Untuk itu diperlukan penegak
hukum yang berintegritas dan berkomitmen tinggi untuk melakukan penegakan hukum
khususnya dalam upaya pemberantasan korupsi. Artinya polisi, jaksa, dan
hakimnya juga harus benar-benar bersih terutama pimpinannya. Jangan sampai
kejadian tahun perseteruan KPK vs Polri terulang lagi. Karena penegak hukum
yang bersih merupakan modal yang sangat kuat dalam penegakan hukum yang
didambakan. Ibaratnya menyapu ruangan yang kotor tentulah dengan sapu yang
bersih.
BAB III
PENUTUP
Masalah penegakan hukum di
Indonesia merupakan masalah yang sangat serius dan akan terus berkembang jika
unsur di dalam sistem itu sendiri tidak ada perubahan, tidak ada reformasi di
bidang itu sendiri. Karakter bangsa Indonesia yang kurang baik merupakan aktor
utama dari segala ketidaksesuaian pelaksanaan hukum di negari ini. Perlu
ditekankan sekali lagi, walaupun tidak semua penegakan hukum di Indonesia tidak
semuanya buruk, Namun keburukan penegakan ini seakan menutupi segala keselaran
hukum yang berjalan di mata masyarakat. Begitu banyak kasus-kasus hukum yang
silih berganti dalam kurun waktu relatif singkat, bahkan bersamaan
kejadiaannya. Perlu ada reformasi yang sebenarnya, karena permasalahan hukum
ini merupakan permasalahan dasar suatu negara, bagaimana masyarakat bisa
terjamin keamanannya atau bagaimana masyarakat bisa merasakan keadilan yang
sebenarnya, hukumlah yang mengatur semua itu, dan perlu digaris-bawahi bahwa
hukum sebanarnya telah sesuai dengan kehidupan masyarakat, tetapi pihak-pihak
yang ingin mengambil keuntungan baik pribadi maupun kelompok merupakan
penggagas segala kebobrokan hukum di negeri ini.

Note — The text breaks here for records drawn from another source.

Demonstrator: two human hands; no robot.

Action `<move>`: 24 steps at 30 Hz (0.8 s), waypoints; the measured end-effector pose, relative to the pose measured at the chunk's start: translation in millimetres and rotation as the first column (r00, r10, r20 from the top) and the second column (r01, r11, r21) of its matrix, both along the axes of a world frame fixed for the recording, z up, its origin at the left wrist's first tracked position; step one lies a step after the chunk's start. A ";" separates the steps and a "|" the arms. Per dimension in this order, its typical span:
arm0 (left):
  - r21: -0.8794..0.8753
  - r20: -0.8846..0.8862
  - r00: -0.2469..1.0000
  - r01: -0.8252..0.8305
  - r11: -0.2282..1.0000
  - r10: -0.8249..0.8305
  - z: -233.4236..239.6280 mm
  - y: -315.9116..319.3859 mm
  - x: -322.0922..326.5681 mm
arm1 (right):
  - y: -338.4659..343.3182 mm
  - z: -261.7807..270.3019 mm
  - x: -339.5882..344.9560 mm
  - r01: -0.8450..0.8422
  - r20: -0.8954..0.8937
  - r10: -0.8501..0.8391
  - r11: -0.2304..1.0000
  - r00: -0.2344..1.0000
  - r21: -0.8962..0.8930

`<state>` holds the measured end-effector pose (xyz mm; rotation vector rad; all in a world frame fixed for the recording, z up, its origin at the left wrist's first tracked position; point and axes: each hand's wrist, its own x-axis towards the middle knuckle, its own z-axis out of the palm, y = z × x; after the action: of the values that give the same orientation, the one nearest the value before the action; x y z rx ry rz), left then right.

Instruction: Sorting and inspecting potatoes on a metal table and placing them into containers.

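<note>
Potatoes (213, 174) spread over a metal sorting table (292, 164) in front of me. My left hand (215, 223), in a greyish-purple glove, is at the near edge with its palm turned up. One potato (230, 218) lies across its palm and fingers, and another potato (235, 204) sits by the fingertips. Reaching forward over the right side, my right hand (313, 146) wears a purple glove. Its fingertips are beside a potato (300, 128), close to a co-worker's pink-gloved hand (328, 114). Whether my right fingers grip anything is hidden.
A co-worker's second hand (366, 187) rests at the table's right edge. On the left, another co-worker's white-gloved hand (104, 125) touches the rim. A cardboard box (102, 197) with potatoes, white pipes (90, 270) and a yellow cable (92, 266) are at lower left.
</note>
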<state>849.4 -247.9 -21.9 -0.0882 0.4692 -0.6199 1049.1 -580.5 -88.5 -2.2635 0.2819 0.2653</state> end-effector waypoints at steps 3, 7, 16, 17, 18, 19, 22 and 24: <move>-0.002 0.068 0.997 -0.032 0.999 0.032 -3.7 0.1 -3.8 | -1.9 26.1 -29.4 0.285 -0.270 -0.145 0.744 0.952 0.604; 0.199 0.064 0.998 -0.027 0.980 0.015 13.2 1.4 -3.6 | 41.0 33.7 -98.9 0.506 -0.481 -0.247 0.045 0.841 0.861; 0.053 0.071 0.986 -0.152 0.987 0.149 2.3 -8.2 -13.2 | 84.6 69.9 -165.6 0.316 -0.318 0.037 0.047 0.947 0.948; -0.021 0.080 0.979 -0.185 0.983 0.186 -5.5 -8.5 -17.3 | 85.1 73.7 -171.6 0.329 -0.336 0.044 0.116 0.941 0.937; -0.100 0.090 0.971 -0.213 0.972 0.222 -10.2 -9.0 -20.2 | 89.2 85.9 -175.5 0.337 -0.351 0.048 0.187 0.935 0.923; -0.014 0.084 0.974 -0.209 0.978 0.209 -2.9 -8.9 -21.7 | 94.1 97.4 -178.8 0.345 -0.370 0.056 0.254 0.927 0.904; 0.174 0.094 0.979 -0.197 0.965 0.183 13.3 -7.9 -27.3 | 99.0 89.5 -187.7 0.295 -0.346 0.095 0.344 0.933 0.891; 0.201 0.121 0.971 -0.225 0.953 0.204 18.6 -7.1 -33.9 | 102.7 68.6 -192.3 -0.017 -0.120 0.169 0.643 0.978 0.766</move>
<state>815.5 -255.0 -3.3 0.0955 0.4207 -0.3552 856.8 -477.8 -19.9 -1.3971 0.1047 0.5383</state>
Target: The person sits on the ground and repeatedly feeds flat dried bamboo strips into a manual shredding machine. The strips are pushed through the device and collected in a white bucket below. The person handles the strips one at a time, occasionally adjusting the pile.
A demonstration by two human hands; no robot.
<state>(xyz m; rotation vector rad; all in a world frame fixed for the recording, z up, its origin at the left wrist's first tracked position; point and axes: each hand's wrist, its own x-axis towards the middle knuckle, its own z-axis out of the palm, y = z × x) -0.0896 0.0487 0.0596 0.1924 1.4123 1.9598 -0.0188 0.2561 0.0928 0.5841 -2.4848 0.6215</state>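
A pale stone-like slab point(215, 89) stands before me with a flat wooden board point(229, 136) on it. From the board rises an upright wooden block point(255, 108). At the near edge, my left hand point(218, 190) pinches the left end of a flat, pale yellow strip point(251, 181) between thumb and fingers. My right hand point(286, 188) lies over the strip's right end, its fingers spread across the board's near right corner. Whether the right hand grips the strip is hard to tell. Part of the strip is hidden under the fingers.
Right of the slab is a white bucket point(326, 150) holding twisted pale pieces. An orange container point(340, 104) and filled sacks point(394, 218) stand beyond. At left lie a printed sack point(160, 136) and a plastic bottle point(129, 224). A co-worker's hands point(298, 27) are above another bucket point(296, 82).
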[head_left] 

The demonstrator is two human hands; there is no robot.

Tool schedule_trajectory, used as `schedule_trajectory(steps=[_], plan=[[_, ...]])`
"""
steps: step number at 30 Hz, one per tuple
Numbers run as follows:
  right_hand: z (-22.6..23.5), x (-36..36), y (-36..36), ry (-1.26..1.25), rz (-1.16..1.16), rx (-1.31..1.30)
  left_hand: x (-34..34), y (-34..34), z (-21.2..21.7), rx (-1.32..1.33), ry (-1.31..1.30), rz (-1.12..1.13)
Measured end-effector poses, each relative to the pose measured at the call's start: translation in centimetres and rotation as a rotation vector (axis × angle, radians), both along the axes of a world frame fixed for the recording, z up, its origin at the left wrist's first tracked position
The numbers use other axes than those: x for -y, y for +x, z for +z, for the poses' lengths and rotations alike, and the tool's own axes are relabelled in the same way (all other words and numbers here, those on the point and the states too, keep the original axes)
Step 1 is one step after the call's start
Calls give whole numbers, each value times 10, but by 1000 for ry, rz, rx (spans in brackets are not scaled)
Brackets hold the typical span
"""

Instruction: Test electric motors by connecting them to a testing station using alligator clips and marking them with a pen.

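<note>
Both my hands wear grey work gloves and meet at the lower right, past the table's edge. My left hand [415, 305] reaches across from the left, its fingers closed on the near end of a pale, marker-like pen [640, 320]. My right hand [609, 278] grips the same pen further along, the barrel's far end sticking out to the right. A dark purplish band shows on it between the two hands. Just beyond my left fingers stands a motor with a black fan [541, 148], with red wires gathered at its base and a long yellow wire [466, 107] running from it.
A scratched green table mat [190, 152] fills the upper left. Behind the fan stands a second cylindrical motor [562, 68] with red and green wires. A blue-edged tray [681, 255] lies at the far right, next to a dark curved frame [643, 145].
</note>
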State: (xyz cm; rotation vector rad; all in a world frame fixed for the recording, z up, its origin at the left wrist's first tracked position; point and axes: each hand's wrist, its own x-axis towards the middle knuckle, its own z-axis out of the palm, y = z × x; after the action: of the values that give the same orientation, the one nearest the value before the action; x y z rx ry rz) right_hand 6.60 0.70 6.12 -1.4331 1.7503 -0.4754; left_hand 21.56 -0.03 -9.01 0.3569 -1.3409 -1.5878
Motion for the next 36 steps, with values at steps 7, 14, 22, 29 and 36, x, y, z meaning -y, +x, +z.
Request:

Perlu banyak evaluasi-evaluasi
yang harus dilakukan, harus ada penindaklanjutan yang jelas mengenai penyelewengan
hukum yang kian hari kian menjadi. Perlu ada ketegasan tersendiri dan kesadaran
yang hierarki dari individu atau kelompok yang terlibat di dalamnya. Perlu
ditanamkan mental yang kuat, sikap malu dan pendirian iman dan takwa yang sejak
kecil harus diberikan kepada kader-kader pemimpin dan pelaksana aparatur negara
atau pihak-pihak berkepentingan lainnya. Karena baik untuk hukum Indonesia,
baik pula untuk bangsanya dan buruk untuk hukum di negeri ini, buruk pula
konsekuensi yang akan diterima oleh masayarakat dan Negara.